A hostel in Fuengirola - we used to run a Brit newspaper down there - furnished me with an itchy allergic reaction, and a very large and dead bed-bug trapped between my fingers as I woke up. Another, in a fine hotel in Melilla, had one of those wrappers around the lavatory describing its sanitary excellence - and an impressively large turd floating in the pan when I opened up the lid. No, I have no idea. Still another, in Lanjarón, was so chilly, we had to put the curtain on top of the blanket and spend the night fully clothed. 
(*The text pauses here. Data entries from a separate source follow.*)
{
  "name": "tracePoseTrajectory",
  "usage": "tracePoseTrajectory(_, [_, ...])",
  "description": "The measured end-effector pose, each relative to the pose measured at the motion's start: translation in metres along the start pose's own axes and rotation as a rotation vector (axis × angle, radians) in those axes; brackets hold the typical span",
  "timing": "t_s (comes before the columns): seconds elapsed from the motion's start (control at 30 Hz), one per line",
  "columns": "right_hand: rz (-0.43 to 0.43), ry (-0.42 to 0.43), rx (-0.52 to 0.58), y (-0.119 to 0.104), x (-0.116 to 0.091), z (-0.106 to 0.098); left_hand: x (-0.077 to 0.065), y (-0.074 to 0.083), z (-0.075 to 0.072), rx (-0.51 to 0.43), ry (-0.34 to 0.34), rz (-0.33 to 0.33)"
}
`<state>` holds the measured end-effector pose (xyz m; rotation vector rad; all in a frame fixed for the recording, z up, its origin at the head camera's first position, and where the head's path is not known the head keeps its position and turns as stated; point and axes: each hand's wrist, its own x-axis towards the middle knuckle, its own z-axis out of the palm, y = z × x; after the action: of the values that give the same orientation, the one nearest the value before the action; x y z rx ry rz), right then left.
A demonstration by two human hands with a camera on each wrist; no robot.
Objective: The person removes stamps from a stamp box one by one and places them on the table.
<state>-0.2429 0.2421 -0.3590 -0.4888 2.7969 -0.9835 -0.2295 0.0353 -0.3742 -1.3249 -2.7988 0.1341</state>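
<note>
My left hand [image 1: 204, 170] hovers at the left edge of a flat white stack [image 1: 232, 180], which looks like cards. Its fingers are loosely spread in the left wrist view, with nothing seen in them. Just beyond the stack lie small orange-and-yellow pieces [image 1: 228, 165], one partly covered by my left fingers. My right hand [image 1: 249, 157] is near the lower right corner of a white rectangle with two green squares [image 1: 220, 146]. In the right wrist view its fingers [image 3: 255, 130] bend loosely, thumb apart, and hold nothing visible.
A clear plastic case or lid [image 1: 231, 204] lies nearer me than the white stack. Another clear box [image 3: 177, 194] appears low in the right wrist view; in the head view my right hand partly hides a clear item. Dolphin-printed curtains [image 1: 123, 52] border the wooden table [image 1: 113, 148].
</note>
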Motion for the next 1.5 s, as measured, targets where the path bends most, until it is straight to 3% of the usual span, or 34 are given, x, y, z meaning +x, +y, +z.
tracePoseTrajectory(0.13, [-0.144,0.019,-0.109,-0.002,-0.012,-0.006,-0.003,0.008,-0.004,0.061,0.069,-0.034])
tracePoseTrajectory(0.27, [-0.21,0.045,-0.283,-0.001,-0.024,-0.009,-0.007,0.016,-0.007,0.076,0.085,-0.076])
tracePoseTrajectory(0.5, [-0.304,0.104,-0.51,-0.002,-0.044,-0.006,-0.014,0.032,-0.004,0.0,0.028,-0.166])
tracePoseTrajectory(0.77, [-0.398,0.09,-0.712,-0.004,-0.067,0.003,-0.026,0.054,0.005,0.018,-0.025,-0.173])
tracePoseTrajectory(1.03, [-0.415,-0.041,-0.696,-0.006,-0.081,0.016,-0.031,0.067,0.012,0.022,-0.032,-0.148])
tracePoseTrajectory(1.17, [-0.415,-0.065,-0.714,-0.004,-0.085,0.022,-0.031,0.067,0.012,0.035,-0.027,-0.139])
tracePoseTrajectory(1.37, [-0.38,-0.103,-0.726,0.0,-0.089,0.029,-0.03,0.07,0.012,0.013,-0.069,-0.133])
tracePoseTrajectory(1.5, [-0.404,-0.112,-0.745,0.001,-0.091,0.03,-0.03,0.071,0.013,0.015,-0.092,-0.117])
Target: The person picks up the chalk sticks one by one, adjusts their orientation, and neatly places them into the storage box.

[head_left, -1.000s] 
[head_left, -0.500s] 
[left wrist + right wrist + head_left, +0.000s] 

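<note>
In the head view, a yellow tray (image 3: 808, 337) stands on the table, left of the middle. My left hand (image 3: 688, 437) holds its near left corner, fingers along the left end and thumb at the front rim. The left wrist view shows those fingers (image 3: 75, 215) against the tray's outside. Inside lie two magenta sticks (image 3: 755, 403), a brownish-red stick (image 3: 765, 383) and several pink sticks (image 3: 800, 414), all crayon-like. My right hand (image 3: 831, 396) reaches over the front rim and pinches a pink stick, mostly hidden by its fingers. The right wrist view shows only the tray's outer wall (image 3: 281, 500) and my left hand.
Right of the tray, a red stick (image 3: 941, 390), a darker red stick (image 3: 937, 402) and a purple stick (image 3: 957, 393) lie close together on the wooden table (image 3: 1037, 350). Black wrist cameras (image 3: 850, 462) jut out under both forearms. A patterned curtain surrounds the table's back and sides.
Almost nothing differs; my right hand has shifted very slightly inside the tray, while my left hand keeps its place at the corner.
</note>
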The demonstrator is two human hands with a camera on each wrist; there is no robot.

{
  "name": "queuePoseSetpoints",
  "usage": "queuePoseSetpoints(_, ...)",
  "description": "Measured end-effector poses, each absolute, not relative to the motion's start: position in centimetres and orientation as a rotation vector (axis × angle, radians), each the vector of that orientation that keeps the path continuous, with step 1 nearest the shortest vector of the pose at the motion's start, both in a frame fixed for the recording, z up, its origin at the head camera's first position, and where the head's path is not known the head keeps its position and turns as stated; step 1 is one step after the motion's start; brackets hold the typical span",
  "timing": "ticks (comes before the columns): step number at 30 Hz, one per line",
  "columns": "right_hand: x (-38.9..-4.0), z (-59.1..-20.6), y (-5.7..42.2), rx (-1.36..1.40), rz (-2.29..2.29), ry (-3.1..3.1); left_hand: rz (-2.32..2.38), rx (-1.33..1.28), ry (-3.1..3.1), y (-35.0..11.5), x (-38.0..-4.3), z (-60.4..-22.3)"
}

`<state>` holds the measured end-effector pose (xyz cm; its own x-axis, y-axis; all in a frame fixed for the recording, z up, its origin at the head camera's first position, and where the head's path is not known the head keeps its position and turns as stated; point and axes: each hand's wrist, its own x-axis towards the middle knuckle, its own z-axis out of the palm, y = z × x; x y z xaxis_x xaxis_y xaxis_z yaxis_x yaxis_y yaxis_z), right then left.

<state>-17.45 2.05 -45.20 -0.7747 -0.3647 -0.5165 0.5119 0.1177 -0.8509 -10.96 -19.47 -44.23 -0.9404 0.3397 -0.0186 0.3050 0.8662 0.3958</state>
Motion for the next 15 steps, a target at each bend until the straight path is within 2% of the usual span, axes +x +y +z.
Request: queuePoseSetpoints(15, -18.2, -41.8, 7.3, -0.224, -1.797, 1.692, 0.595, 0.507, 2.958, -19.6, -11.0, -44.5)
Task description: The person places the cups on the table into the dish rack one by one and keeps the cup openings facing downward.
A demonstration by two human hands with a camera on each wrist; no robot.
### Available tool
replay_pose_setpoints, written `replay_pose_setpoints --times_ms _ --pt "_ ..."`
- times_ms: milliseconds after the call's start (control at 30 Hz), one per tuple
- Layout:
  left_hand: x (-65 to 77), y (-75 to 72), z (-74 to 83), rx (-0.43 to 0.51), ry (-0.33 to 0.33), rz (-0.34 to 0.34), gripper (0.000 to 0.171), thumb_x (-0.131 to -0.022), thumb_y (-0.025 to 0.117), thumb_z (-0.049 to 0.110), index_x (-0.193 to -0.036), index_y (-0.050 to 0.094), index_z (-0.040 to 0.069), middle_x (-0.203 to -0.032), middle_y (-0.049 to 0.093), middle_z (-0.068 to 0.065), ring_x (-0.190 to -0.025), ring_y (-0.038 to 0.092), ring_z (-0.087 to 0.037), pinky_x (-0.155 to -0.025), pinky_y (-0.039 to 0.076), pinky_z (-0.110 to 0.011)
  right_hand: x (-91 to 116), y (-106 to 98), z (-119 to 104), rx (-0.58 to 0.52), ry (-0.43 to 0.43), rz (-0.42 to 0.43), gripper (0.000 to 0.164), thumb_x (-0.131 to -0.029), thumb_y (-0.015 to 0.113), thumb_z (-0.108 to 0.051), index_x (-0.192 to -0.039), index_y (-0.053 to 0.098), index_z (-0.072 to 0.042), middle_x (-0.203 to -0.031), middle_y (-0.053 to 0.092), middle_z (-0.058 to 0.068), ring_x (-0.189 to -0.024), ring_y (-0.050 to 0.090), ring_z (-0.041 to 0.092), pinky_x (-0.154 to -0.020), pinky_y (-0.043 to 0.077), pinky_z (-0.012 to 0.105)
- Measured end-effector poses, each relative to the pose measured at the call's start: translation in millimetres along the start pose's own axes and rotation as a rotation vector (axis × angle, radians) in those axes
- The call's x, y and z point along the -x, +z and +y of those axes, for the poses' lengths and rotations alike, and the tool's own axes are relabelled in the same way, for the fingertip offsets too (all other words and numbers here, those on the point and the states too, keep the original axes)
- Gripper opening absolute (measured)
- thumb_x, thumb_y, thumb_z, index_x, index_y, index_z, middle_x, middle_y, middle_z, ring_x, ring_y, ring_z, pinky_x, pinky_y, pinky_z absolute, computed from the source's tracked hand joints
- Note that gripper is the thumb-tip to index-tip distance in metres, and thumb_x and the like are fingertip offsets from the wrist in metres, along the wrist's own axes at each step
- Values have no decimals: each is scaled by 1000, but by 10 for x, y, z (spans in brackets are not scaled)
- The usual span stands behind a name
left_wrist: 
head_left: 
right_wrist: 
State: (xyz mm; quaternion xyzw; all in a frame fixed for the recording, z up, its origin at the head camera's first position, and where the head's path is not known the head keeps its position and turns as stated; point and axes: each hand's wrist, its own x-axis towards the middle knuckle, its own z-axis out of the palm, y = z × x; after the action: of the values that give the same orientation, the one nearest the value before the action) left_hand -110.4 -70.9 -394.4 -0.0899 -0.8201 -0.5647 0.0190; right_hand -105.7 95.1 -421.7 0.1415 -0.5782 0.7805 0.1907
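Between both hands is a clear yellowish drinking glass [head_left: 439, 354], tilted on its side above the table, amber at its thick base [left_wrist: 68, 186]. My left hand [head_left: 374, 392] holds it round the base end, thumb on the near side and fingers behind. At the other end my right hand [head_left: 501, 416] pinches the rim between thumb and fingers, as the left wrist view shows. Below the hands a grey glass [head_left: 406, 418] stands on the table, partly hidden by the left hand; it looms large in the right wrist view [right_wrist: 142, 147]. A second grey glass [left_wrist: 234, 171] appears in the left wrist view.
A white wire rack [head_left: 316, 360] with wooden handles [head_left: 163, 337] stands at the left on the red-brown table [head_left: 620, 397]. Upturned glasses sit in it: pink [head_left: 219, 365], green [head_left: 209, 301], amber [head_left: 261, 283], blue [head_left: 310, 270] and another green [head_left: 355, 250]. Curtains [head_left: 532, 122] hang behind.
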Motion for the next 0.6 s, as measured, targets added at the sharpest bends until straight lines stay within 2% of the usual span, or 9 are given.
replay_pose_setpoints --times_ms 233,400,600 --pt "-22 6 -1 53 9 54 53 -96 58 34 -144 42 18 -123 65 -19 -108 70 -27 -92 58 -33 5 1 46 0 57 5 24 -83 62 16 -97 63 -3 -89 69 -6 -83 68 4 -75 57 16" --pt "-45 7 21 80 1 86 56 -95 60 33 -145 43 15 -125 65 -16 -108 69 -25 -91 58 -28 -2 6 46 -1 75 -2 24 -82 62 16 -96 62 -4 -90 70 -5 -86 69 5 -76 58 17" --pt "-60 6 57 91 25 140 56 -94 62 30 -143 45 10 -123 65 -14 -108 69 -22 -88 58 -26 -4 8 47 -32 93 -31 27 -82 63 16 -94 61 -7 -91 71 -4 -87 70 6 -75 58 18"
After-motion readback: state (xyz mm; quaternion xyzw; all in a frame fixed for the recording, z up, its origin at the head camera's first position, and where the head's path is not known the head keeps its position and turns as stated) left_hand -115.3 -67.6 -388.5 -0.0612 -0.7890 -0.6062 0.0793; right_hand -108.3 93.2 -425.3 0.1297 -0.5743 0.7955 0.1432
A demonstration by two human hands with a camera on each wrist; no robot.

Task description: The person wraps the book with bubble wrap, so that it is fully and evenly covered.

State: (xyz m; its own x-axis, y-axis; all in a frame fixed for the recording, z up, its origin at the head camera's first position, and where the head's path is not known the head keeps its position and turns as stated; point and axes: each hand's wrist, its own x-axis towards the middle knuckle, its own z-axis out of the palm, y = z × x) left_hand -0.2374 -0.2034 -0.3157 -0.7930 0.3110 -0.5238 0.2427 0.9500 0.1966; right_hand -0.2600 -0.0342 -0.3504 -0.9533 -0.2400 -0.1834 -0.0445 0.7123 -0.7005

One time, sleeping in a train along with my father coming from Romania to Hungary during the latter days of Ceaușescu, the cabin was so cold, at -2C, that we were obliged to even keep our boots on in the bunk. The carriage, in solidarity with the dictator's wishes, was honoring the electricity cut in the capital city (even though, on  a train, the heat is free). The engineers generously turned on the radiators as we crossed the border. Even some East German students we had got to know on the journey let out a ragged cheer.

Later on the same train, the Hungarian border guards told us we were not allowed to export Romanian brandy into Hungary and that we must consume our bottle before we arrived that morning in Budapest. Which, well: which we did, By Jingo. (The two guards helped).

My son flew over from Texas to visit a couple of years ago and we took him and his wife up to Córdoba. A friend of Alicia's had recommended some place in the narrow streets of the antique Moorish quarter, where unfortunately, an all-night Flamenco party was being held just on the other side of our wooden shutters. I think my daughter-in-law was impressed, even if the rest of us weren't. Give them their due, those gypsies, they played a lot of songs I hadn't heard before. 

Recently in Antequerra, late at night as Alicia and I were on the way home from Seville, we found a hotel in a back street and checked in. The room we were showed to had seven single beds in it. Although nobody else was sharing that night (just as well, I think), we had to bounce on all seven (none were the same as the others except in their stragginess), until we found two that more or less suited us. Cheap, though, I'll give it that.

The joint in Sitges, where we spent last weekend, is located in the old part of town, which always means the same thing: nowhere nearby to park. It's cold up there right now, at least for someone who lives in Almería. Lugging our cases through the rainy streets, looking for our lodgings, and tapping in the correct number in the small box to get a card to grant us entrance. Isn't modern life grand?

The next morning, as I explored the town, Alicia went off to meet her new friends. But alas, as I returned to the hostel to retrieve my wallet to buy myself some lunch, I discovered that my card didn't work in the street-door.  The neighbour,  a friendly sort who works in the tattoo trade, didn't know where I might find a staffer, and so I tried to Google the hostel for a phone number. The best I could find was their email, to which I sent a rude letter, tapped out on my mobile phone. They still to this day (checks Gmail) haven't answered. That evening, cold and disheveled, I was picked up by Alicia and her friends, one of whom told me that putting a mobile phone next to a hotel card in the same pocket could easily wipe the card.

Well fancy that. You learn something new every day.